Hacker News new | ask | show | jobs
by tibbe 3614 days ago
Just sticking with the pure types there's currently no generic stream model that works well. No stream fusion system fuses all cases (even in theory) and they also fail to fuse the cases they're supposed to handle too often in practice.

I haven't looked at pipes, but I'm guessing it doesn't all fuse away either.

1 comments

You're right, I believe Haskell's fusion framework could be greatly improved (although it is the best production solution I'm aware of). However, how would you go about solving this? I don't think there's any generalized solution to the problem of creating no-overhead iteration from higher-level iterative combinators.
> Haskell's fusion framework could be greatly improved (although it is the best production solution I'm aware of). However, how would you go about solving this?

Given that we're in a rust thread... are you familiar with rust's iterator fusion [0]? Basically there are three components: iterators (something like a source), iterator adapters (where all manipulations happen), and consumers (something like a sink). LLVM will compile all the iterator adapters into a single manipulation such that the underlying stream/vector/whatever only goes through it once.

I personally like it much better than Haskell's. With rust the fusion is guaranteed to happen, although it makes the types a little verbose and tricky to work with, but with, e.g., Haskell's Text's stream fusion I was never really sure that it was working, or if I could do something to prevent it. It seems like in Haskell it's more of a behind the scenes optimization that you hope kicks in, rather than designed into the types. Or do I misunderstand? I only dabbled in Haskell.
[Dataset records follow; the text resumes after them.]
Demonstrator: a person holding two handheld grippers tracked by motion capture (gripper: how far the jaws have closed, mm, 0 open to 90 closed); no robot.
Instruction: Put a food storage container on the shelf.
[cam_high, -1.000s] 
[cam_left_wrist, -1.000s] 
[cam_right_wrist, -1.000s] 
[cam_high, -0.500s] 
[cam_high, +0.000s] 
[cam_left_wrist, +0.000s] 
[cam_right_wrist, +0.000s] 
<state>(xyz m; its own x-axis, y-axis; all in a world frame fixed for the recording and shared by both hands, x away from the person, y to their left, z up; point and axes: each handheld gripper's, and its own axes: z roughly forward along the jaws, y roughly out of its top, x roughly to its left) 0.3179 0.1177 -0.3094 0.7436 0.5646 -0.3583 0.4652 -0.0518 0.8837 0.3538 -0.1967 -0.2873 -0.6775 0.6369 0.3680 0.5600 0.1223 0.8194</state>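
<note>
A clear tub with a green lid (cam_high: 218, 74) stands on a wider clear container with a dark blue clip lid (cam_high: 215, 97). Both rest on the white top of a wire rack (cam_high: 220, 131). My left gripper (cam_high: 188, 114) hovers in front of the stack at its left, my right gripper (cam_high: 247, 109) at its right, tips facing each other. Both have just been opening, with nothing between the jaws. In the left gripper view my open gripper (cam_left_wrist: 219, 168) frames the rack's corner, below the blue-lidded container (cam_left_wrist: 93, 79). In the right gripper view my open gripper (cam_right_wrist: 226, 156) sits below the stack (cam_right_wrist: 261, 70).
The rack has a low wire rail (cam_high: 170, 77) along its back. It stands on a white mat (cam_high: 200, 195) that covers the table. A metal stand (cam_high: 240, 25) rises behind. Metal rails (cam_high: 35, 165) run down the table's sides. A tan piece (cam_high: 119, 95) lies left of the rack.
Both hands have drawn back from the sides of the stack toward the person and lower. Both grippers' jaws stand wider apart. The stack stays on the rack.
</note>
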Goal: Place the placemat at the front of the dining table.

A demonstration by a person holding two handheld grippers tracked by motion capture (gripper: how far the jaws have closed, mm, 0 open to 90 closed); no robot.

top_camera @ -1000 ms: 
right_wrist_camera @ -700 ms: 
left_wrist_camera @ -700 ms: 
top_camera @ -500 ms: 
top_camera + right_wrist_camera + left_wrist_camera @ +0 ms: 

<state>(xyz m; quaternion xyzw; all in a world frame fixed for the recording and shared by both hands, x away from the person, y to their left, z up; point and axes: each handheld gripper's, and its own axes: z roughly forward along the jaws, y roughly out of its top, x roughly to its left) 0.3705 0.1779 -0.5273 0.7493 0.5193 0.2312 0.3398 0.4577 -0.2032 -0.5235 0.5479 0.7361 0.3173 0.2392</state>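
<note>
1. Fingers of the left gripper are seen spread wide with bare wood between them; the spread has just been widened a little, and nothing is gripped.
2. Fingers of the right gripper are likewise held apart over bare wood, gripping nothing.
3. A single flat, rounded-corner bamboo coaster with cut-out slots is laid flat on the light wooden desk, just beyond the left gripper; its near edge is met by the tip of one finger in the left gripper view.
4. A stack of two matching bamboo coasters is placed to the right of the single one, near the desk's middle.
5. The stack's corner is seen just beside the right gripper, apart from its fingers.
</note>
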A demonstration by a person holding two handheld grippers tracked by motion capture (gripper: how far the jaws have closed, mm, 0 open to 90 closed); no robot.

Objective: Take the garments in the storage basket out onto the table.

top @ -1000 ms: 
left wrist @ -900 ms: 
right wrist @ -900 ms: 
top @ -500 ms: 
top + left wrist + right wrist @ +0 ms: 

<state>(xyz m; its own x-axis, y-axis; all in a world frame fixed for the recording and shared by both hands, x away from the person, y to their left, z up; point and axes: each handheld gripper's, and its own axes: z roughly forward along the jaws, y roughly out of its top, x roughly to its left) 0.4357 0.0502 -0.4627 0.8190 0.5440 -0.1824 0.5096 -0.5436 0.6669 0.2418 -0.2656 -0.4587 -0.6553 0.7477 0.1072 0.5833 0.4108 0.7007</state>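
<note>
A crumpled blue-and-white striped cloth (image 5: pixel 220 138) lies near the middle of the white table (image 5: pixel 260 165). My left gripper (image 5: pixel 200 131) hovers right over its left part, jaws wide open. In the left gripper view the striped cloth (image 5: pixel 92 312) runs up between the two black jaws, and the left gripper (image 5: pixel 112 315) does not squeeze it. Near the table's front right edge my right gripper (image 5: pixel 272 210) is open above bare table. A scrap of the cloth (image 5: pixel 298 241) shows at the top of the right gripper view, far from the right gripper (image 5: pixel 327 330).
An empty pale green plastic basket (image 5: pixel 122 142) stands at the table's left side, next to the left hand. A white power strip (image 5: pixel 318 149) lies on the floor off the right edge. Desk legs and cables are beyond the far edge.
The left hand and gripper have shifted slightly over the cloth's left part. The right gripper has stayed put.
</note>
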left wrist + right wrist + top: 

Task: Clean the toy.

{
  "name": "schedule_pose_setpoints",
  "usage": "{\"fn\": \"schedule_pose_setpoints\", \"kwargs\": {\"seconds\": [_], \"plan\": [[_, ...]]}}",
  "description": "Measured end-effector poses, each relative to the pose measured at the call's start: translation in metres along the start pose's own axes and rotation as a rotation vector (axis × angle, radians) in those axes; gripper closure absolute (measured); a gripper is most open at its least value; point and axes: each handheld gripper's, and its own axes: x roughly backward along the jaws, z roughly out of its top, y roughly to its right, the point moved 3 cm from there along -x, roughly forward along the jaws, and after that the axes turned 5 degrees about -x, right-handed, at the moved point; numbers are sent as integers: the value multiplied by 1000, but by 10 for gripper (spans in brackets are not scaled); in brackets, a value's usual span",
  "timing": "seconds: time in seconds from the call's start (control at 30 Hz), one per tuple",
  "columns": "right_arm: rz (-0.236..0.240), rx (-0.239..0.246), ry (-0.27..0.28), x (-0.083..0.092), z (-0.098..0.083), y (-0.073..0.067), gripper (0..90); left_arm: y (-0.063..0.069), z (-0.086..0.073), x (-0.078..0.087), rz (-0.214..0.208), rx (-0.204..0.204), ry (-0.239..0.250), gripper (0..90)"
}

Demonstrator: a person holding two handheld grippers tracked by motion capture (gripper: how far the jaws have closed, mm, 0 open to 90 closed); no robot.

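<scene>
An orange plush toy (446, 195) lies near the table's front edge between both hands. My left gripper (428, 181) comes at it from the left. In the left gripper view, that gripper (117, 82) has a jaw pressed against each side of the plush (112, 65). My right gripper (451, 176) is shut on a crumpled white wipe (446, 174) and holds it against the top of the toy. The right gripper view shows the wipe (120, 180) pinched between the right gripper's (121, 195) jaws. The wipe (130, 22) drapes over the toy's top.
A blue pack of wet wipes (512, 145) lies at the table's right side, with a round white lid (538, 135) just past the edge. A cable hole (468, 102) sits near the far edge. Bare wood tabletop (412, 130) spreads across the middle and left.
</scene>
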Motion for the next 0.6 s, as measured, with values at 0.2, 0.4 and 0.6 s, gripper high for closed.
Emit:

[0] https://doc.rust-lang.org/book/iterators.html

Yes, I have used Rust a bit. Basically the primary difference is (and correct me if I'm wrong) you can't re-use an iterator in Rust without cloning it. On the other hand, you can use a Haskell pure stream object as many times as you want (without explicit cloning, because "draining" an iterator is stateful), so fusion becomes a bit of a more complicated problem.

If I had some Haskell code that was like

map f . map g . filter x . map y $ stream

It would almost certainly get fused into a single low-level loop without extraneous allocations. However, I can also do something like

foo = map y $ stream

bar = map f . map g . filter x $ foo

baz = map z $ foo

And now what do you do?

Haskell's fusion is also more general, because it allows you to do pretty much arbitrary syntactic transformations.

Unfortunately, this means it's somewhat fragile and is easy to prevent from functioning. Rust can guarantee fusion because you're restricted in the kinds of things you can do with iterators.

On the other hand, Haskell's Pipes restrict you from doing things like re-using an iterator, and I'm not sure what the optimization story is there.

That's one of the ideas behind transducers:

https://github.com/matthiasn/talk-transcripts/blob/master/Hi...

And they work! It's not stream fusion, but the composed functions being applied to whatever container or stream of values are applied per-value, so (map (comp xf1 xf2)) applied to [1 2 3] applies (xf2 (xf1 1)), (xf2 (xf1 2)), and so on, with similar allocation savings to stream fusion.